Aunque han pasado ya varios días de la explosión de alarma mundial causada por los incendios en la Amazonía correspondiente a varios países (y en la Chiquitanía boliviana, donde continúan), queda todavía una sensación humeante en la atmósfera ciudadana global. En cierto modo, la alarmante noticia fue un parteaguas en la historia de ecosistema.
Como ya se ha dicho varias veces, no era la primera vez que esto sucedía. Los incendios de años anteriores habían arrojado picos similares, o un poco más bajos. Pero en esta ocasión corrió la indignación al menos por dos razones: por la presencia de líderes ambientalmente amenazantes, como el presidente de Brasil, Jair Bolsonaro; y porque en un momento las llamas mediáticas eran tan grandes que era imposible ignorarlas.
El verdadero problema de la Amazonía es la deforestación, como ha reclamado en estos días el Dr. Marc Dourojeanni, uno de los pioneros de la conservación en el Perú. Los incendios caen sobre ese territorio antes arrasado, para ampliar la frontera agrícola o para preparar el territorio con miras a la próxima campaña agrícola. El ‘fuego controlado’ es casi una variante de “no se cayó, se desplomó”. Es la explicación cínica del descuido ambiental.
Por tanto, las llamas son acaso el síntoma del desconocimiento, a veces mutado en simple tontería. Hay agricultores que creen que le hacen un bien a la sociedad tumbando un bosque, empresarios que ven a la biodiversidad como un bien de escaso valor, políticos que asumen que el cambio climático es un cuento, o ciudadanos que ven a este gigantesco ecosistema tropical como un tesoro ajeno y lejano. No hay un relato lúcido sobre este lugar.
La Amazonía tampoco es un Paraíso (aunque a veces haya partes que nos acercan al Cielo), ni una despensa inacabable, ni un inmenso campo petrolero, y menos una mina de oro. Se puede aprovechar, aunque poniendo en una balanza inteligente los riesgos, desafíos y posibilidades. Tiene recursos, ingentes, pero no soporta incursiones hirientes. La perturban las carreteras avasalladoras; la pone en guardia las mega-hidroeléctricas.

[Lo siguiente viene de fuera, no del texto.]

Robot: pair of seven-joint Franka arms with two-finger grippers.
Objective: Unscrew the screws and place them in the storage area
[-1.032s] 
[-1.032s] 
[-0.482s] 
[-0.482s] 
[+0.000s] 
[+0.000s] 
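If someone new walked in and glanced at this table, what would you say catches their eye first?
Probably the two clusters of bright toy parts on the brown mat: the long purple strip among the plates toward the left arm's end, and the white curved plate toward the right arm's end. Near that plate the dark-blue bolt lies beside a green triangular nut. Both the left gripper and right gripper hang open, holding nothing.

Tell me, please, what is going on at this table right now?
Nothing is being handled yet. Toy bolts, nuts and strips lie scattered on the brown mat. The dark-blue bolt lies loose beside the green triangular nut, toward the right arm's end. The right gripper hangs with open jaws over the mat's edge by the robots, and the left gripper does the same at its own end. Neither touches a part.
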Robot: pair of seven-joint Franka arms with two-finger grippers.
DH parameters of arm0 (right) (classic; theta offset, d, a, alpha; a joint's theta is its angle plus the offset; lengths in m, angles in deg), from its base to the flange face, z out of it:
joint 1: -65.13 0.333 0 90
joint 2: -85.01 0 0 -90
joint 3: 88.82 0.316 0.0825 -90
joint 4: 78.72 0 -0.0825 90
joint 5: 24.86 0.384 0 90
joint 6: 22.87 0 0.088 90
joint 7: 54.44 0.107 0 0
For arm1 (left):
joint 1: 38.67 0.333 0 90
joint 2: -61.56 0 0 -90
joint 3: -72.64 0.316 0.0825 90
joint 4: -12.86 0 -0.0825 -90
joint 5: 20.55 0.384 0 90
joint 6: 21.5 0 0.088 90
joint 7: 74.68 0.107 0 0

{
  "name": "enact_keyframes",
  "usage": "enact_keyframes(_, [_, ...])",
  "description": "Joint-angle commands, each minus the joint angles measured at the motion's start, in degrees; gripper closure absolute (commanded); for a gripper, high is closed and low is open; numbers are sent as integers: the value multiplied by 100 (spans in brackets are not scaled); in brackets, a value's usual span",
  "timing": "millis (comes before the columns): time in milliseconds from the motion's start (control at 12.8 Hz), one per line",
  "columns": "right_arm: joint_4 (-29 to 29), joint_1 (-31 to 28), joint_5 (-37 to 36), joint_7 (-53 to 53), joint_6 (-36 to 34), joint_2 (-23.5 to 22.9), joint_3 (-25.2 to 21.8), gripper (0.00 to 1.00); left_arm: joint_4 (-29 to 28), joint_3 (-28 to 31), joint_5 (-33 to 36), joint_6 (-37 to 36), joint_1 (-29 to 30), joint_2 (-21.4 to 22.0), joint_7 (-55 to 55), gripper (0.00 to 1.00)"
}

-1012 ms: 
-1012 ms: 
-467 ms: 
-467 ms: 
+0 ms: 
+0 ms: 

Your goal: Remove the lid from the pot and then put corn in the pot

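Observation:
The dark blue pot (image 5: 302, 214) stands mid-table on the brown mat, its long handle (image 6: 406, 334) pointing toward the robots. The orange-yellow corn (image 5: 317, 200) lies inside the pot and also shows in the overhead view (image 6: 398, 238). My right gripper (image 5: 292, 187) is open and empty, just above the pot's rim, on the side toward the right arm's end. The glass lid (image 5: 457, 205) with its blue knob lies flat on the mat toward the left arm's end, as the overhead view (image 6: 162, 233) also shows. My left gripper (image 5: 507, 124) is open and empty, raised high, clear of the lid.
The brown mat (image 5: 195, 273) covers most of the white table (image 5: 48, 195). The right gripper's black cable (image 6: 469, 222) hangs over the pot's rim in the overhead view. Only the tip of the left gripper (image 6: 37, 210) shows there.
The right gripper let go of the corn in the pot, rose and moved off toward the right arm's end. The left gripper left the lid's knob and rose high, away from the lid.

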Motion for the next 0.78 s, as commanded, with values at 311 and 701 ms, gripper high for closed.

Tiene inmensos recursos genéticos, forestales, ictiológicos, medicinales. Pero no se pueden sacar con bombas, venenos o sierras eléctricas desatadas. Alberga una importante población indígena, o ribereña, así como ciudades que han crecido. No es un espacio vacío. Lo único vacío en el debate reciente sobre ella han sido algunos discursos, pobres en nutrientes, casi deforestados de ideas. Y todo esto ocurre porque no la entendemos, o ni la conocemos.
Si no la entendemos, puede que nos dé lo mismo lo que hagamos con ella. Que se queme es una anécdota. Ni los presidentes de los ocho países amazónicos saben bien qué hacer, aun cuando hace poco se hayan reunido para tomar respecto de ella medidas de urgencia.
¿No estaba en emergencia hace tiempo, sin incendios incluidos? Lo estaba, por supuesto, pero estos eventos han atizado la indignación y a la vez el desconcierto. Han demostrado que la mayoría de los ciudadanos no somos amazónicos de corazón e información. Y, como consecuencia, nos descoloca verla consumiéndose. No necesariamente porque la queremos. También porque su ausencia no nos quema tanto por dentro.